**Task description**
All that should be output is the block of lines below from the line with "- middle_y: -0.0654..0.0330" to the line with "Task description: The", both included, exactly as written.

**Data below**
-- Opening Marker --
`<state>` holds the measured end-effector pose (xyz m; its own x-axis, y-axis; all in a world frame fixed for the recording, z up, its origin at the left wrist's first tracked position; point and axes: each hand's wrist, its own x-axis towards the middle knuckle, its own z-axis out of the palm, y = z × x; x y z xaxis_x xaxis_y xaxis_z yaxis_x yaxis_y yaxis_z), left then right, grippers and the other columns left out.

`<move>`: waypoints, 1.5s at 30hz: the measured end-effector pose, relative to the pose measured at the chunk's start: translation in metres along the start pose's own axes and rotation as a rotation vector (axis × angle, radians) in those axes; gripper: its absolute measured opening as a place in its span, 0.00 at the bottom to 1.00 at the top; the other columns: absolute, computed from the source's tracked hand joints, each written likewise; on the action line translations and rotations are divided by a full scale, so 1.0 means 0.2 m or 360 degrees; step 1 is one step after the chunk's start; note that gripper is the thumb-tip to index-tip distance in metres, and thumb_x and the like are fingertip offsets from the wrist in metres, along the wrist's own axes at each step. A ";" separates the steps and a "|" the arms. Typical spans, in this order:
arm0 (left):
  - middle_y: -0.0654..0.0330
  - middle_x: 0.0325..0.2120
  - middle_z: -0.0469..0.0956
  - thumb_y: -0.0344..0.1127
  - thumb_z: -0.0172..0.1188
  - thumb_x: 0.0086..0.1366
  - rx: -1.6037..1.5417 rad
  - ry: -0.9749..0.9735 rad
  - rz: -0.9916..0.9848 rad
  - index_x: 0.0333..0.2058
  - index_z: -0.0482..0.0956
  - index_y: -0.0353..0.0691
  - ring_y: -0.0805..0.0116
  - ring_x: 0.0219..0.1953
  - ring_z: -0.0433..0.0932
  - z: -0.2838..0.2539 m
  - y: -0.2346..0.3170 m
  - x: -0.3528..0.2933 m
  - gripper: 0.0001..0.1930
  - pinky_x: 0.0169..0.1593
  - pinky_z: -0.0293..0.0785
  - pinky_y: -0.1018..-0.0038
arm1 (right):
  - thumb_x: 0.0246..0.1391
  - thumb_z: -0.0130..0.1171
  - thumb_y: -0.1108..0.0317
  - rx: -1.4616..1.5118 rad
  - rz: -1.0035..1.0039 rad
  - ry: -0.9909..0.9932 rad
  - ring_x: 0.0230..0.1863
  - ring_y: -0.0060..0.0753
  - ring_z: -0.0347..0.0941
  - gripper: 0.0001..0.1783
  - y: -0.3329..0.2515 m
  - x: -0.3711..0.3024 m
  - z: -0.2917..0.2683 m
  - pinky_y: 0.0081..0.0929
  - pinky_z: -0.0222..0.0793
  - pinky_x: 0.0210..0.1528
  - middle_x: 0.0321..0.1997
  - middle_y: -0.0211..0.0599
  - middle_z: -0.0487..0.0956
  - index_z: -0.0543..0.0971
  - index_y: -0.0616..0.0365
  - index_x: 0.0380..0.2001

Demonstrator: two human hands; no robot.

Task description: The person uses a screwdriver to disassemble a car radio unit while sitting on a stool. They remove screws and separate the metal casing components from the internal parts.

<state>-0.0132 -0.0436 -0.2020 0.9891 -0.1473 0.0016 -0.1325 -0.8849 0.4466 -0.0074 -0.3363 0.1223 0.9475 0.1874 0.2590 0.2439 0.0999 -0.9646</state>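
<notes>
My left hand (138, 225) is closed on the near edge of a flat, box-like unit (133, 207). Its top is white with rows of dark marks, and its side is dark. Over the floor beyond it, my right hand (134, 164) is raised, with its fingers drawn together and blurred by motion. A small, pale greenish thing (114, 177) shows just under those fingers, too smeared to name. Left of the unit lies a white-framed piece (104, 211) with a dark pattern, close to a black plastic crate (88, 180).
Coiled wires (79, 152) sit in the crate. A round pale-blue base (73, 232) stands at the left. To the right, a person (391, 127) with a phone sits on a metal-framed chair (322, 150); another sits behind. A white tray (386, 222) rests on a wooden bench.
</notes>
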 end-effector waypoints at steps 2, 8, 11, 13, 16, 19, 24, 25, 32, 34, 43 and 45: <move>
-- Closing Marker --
**Your solution**
  - middle_y: -0.0654..0.0330
  - middle_x: 0.0325..0.2120
  - middle_z: -0.0469..0.0956
  - thumb_y: -0.0344..0.1127
  - thumb_z: -0.0172..0.1188
  - thumb_x: 0.0086..0.1366
  - rx: -1.6037..1.5417 rad
  - ry: -0.9749..0.9735 rad
  - rz: -0.9916..0.9848 rad
  - index_x: 0.0333..0.2058
  - index_z: -0.0482..0.0956
  - index_y: -0.0353..0.0691
  - ring_y: -0.0805..0.0116
  - ring_x: 0.0219..0.1953
  - ring_z: -0.0433..0.0932
  - z: -0.2838..0.2539 m
  - y: -0.2346..0.3170 m
  - x: -0.3528..0.2933 m
  - gripper: 0.0001..0.1930
  - pinky_x: 0.0169..0.1593
  - pinky_z: -0.0293..0.0785
  - pinky_y: -0.1018..-0.0038
arm1 (right):
  - thumb_x: 0.0246..0.1391
  - thumb_z: -0.0130..0.1171
  - thumb_y: -0.1108..0.0317
  - rx: -1.4616..1.5118 rad
  - rz: -1.0035..1.0039 rad
  - ry: -0.9909..0.9932 rad
  - ring_x: 0.0230..0.1863
  - ring_y: -0.0060..0.0753
  - ring_z: -0.0347..0.0941
  - gripper: 0.0001..0.1783
  - y: -0.3329..0.2515 m
  - x: -0.3711..0.3024 m
  - z: -0.2917..0.2683 m
  - pinky_y: 0.0081..0.0929
  - pinky_z: -0.0222..0.0793
  - pinky_x: 0.0210..0.1528
  - middle_x: 0.0321..0.1997
  - middle_y: -0.0211..0.0599
  - middle_z: -0.0487..0.0956
  - index_z: -0.0543..0.0971
  - index_y: -0.0616..0.0365
  - index_x: 0.0380..0.2001

Demonstrator: two human hands; no robot.

Task description: The person uses a screwdriver to disassemble a car radio unit while sitting on a stool. They remove screws and separate the metal casing components from the internal parts.

There is nothing further to this exercise.